Acredito que, mais do que uma data festiva, o Natal é um estado de alma. Assim, faço por proporcioná-lo aos meus. Aos que necessitam de um pouco mais de esperança. E a quem, pelas razões mais distintas, não pode usufruir da familiaridade da quadra. Porque Natal é amor e empatia. É casa. É festa. É aquele abraço apertado que se renova na partilha, mesmo quando há distâncias impostas pelas circunstâncias da vida. Portanto, tenho sempre o maior respeito, sem os esquecer, por todos aqueles que se veem privados da luz que não habita, somente, na estrela que colocamos no topo da árvore. E espelho a minha gratidão por senti-la na pele.
Os lugares à mesa vão ficando menos preenchidos, o que é sempre duro, mas o coração reveste-se de memórias.

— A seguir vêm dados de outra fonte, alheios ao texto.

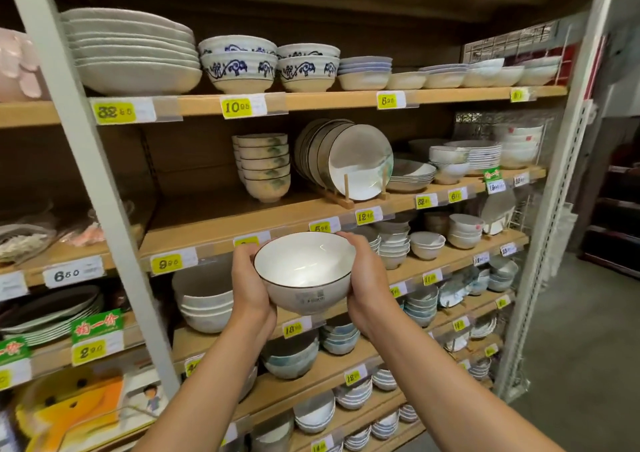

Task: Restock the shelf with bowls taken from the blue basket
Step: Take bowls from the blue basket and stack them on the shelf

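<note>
Before the crockery shelves, a person holds one white, dark-rimmed bowl (304, 271) out in front, tipped a little so its inside shows. The left hand (249, 285) and right hand (363, 285) cup it from either side, fingers curled round the wall and thumbs near the rim. The blue basket is not in view.

The bowl hangs just below the front edge of the middle shelf (207, 216), which has a bare stretch left of a stack (265, 166) of green-patterned bowls. That gap looks like the likely spot, though I cannot tell for sure where this bowl belongs. To do it well, I would lift the bowl clear of the shelf edge and level it. Then slide it in foot-first, wide of the stack and of the plates (349, 161) leaning in their wooden rack. Both hands should stay on until the foot sits flat; glazed ware is slick and chips on contact.

A pale sticker (310, 299) on the bowl's side looks like a barcode label; its print is too blurred to read. Yellow price tags run along the shelf fronts: "9.98" (166, 263) under the gap, "10.98" (236, 107) and "32.80" (113, 111) above. On the neighbouring bay a white tag reads "6.50" (67, 275) and a yellow one "2.90" (90, 352). A green sign (97, 325) carries characters I cannot make out.
</note>
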Demonstrator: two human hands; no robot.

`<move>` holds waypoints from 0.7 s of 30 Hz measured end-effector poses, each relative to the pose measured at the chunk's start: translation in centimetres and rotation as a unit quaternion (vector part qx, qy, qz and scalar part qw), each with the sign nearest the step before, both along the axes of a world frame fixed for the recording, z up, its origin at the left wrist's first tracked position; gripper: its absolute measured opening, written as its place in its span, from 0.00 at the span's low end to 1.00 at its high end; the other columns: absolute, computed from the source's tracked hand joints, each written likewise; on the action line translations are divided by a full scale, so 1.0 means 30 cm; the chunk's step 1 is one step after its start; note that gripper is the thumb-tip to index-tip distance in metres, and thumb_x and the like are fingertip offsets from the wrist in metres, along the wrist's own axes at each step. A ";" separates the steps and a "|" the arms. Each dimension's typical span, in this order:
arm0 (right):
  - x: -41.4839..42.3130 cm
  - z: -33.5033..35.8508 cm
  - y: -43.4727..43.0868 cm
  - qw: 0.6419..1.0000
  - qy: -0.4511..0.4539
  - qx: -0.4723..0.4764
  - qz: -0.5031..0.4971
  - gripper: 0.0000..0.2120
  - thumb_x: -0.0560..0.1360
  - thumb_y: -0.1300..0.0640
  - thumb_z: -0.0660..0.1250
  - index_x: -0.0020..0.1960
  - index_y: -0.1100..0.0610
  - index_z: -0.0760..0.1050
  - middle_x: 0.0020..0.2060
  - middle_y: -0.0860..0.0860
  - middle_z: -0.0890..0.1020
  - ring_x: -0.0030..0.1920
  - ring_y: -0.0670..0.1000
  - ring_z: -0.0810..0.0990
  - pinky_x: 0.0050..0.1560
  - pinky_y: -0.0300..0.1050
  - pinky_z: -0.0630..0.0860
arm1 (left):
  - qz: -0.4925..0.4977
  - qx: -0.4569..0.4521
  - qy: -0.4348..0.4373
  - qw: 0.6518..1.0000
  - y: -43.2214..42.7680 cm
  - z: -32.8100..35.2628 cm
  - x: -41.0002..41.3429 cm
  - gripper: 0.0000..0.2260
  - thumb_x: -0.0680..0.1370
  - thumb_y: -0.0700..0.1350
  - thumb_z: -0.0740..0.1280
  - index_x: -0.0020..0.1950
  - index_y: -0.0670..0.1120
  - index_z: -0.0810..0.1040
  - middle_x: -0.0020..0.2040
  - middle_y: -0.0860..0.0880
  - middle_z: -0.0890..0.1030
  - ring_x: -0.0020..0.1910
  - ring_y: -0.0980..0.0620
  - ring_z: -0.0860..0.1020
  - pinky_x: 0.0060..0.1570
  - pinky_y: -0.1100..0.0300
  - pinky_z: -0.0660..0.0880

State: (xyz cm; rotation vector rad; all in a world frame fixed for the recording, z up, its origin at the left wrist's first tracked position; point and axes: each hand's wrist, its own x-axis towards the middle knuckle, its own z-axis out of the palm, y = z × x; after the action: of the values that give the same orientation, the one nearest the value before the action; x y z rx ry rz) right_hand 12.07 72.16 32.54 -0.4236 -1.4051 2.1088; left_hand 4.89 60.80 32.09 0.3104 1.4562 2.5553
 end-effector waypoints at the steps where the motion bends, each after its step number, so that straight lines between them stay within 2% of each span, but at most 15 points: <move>1: -0.023 0.007 0.020 1.000 -0.003 0.000 0.001 0.13 0.78 0.52 0.59 0.44 0.52 0.82 0.41 0.48 0.86 0.42 0.48 0.83 0.37 0.40 0.75 | 0.002 0.002 0.001 1.000 0.017 0.010 -0.022 0.14 0.77 0.49 0.55 0.45 0.45 0.78 0.45 0.45 0.83 0.46 0.45 0.80 0.43 0.55 0.74; 2: -0.046 0.013 0.035 1.000 -0.004 0.001 0.002 0.13 0.78 0.51 0.59 0.46 0.52 0.82 0.42 0.49 0.86 0.44 0.49 0.83 0.37 0.40 0.76 | 0.003 0.002 0.003 1.000 0.031 0.017 -0.041 0.14 0.78 0.50 0.55 0.48 0.45 0.77 0.47 0.45 0.83 0.47 0.45 0.80 0.44 0.55 0.74; 3: -0.076 0.022 0.053 1.000 -0.004 0.002 0.005 0.14 0.78 0.51 0.58 0.45 0.52 0.83 0.42 0.49 0.86 0.44 0.49 0.83 0.38 0.40 0.76 | 0.003 0.001 0.004 1.000 0.046 0.021 -0.070 0.14 0.77 0.50 0.55 0.48 0.45 0.76 0.46 0.45 0.83 0.45 0.46 0.81 0.44 0.55 0.74; 6: -0.174 0.045 0.095 1.000 -0.005 -0.003 0.005 0.19 0.77 0.52 0.58 0.35 0.50 0.84 0.39 0.48 0.86 0.43 0.50 0.83 0.40 0.43 0.76 | -0.001 -0.003 0.005 1.000 0.091 0.031 -0.164 0.18 0.76 0.51 0.56 0.30 0.51 0.78 0.33 0.52 0.82 0.31 0.54 0.82 0.32 0.62 0.75; 8: -0.244 0.057 0.124 1.000 -0.004 -0.010 0.008 0.17 0.76 0.53 0.59 0.35 0.51 0.83 0.37 0.48 0.86 0.40 0.50 0.83 0.37 0.42 0.77 | 0.003 -0.009 -0.006 1.000 0.121 0.048 -0.227 0.21 0.75 0.50 0.57 0.25 0.51 0.78 0.31 0.53 0.82 0.30 0.55 0.82 0.29 0.63 0.75; 10: -0.320 0.070 0.158 1.000 -0.004 -0.014 0.014 0.15 0.76 0.53 0.60 0.36 0.51 0.82 0.36 0.48 0.86 0.37 0.48 0.84 0.33 0.39 0.77 | 0.016 -0.018 -0.015 1.000 0.154 0.068 -0.298 0.17 0.75 0.52 0.57 0.34 0.49 0.81 0.38 0.50 0.85 0.39 0.50 0.83 0.38 0.59 0.76; 12: -0.391 0.081 0.191 1.000 -0.011 -0.018 0.018 0.13 0.75 0.52 0.61 0.38 0.51 0.82 0.37 0.49 0.86 0.38 0.49 0.84 0.32 0.40 0.76 | 0.020 -0.019 -0.019 0.999 0.185 0.084 -0.364 0.18 0.76 0.53 0.56 0.39 0.47 0.83 0.43 0.46 0.86 0.46 0.45 0.82 0.44 0.54 0.76; 14: -0.460 0.095 0.218 0.999 -0.017 -0.027 0.024 0.11 0.75 0.52 0.63 0.38 0.50 0.82 0.38 0.50 0.85 0.41 0.51 0.84 0.37 0.43 0.77 | 0.030 -0.026 -0.012 0.999 0.217 0.091 -0.437 0.17 0.75 0.53 0.57 0.41 0.47 0.83 0.44 0.45 0.86 0.47 0.44 0.81 0.42 0.54 0.75; 16: -0.528 0.103 0.246 0.999 -0.027 -0.035 0.020 0.09 0.76 0.53 0.63 0.43 0.50 0.81 0.41 0.50 0.85 0.45 0.53 0.83 0.42 0.47 0.78 | 0.028 -0.032 -0.011 0.999 0.245 0.104 -0.496 0.15 0.74 0.51 0.58 0.44 0.47 0.83 0.45 0.45 0.85 0.45 0.43 0.81 0.40 0.54 0.74; 18: -0.584 0.109 0.275 0.998 -0.032 -0.051 0.014 0.09 0.77 0.55 0.61 0.46 0.49 0.81 0.40 0.50 0.86 0.46 0.54 0.83 0.41 0.46 0.79 | 0.029 -0.037 -0.011 0.999 0.267 0.114 -0.544 0.15 0.74 0.49 0.58 0.46 0.45 0.83 0.45 0.44 0.85 0.46 0.42 0.81 0.45 0.52 0.76; 21: -0.663 0.110 0.316 0.997 -0.035 -0.057 0.025 0.12 0.78 0.59 0.57 0.53 0.48 0.78 0.48 0.50 0.83 0.49 0.54 0.80 0.41 0.46 0.79 | 0.044 -0.045 -0.008 0.998 0.300 0.111 -0.613 0.15 0.76 0.45 0.58 0.52 0.42 0.82 0.46 0.44 0.85 0.49 0.42 0.81 0.48 0.50 0.77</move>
State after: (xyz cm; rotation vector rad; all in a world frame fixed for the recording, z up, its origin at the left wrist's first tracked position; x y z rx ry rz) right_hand -7.81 81.65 35.85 -0.5176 -1.3518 2.2416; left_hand -13.51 69.81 35.43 0.2171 1.6088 2.5434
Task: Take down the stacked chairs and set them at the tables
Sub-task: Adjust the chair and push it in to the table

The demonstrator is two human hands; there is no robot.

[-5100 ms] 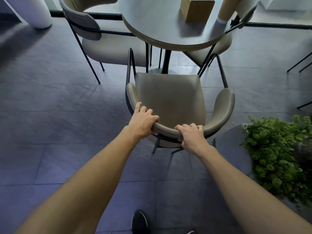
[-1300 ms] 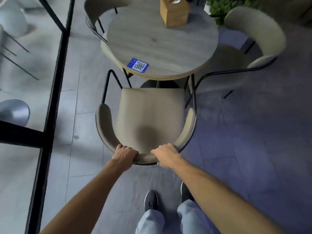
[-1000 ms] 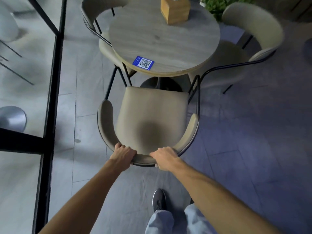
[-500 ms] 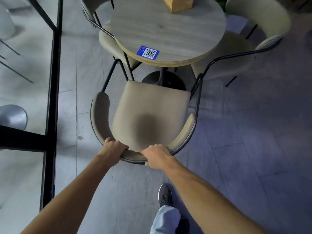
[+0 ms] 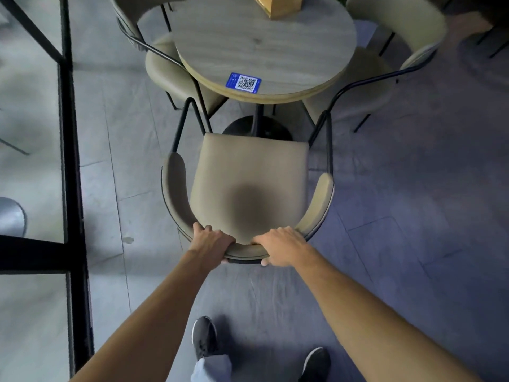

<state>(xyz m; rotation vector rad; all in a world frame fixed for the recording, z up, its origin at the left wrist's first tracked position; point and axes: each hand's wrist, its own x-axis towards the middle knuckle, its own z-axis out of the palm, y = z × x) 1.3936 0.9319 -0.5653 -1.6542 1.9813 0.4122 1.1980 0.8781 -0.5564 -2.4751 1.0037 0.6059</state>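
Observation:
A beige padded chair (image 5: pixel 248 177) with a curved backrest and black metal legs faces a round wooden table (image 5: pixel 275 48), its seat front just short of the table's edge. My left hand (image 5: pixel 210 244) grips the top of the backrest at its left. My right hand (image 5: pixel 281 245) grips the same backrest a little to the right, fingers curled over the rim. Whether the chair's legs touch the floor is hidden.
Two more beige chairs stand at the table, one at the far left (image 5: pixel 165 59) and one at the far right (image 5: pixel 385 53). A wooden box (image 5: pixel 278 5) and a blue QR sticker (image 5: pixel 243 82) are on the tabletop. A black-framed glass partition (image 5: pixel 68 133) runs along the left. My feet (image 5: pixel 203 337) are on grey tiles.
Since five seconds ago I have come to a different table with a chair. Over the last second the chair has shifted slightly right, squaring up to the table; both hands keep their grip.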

De gestos que nos transformam. De colo - daquele colo que, não sendo literal, nos transporta para um passado não tão distante ou que, pelo menos, permanece vivo, em nós. Talvez seja necessário um pouco mais de resiliência, porém, é desta superação que somos feitos, prolongando as conversas, os risos, as chamadas, as confidências e o desejo de um amanhã estável e tão cheio deste encanto que nos faz sonhar.
Há algo que parece em falta, mas nunca em falha. Porque o amor há-de compensar sempre tudo o resto. E mesmo quando a vontade de fazer os ponteiros do relógio for mais forte, para não prolongar a solidão ou a ausência, garanto-vos que estarei deste lado da margem a almejar que seja maior a paz interior. Está é - ou deveria ser - a época mais maravilhosa do ano, mas há momentos em que somos virados do avesso, desencontrando-nos do brilho que outrora funcionou como um dos nossos dialetos. Nunca estarão sozinhos.
A casa tem no ar o aroma do forno em alvoroço e dos doces que já arrefecem na mesa de apoio. Hoje, ainda mais, mantenho-vos perto e sou agradecida pelo aconchego de acolher o lado mais puro desta festividade. Como transcrevi, em 2019, desejo que os nossos «braços sejam cordas, atando-nos com força». Coragem!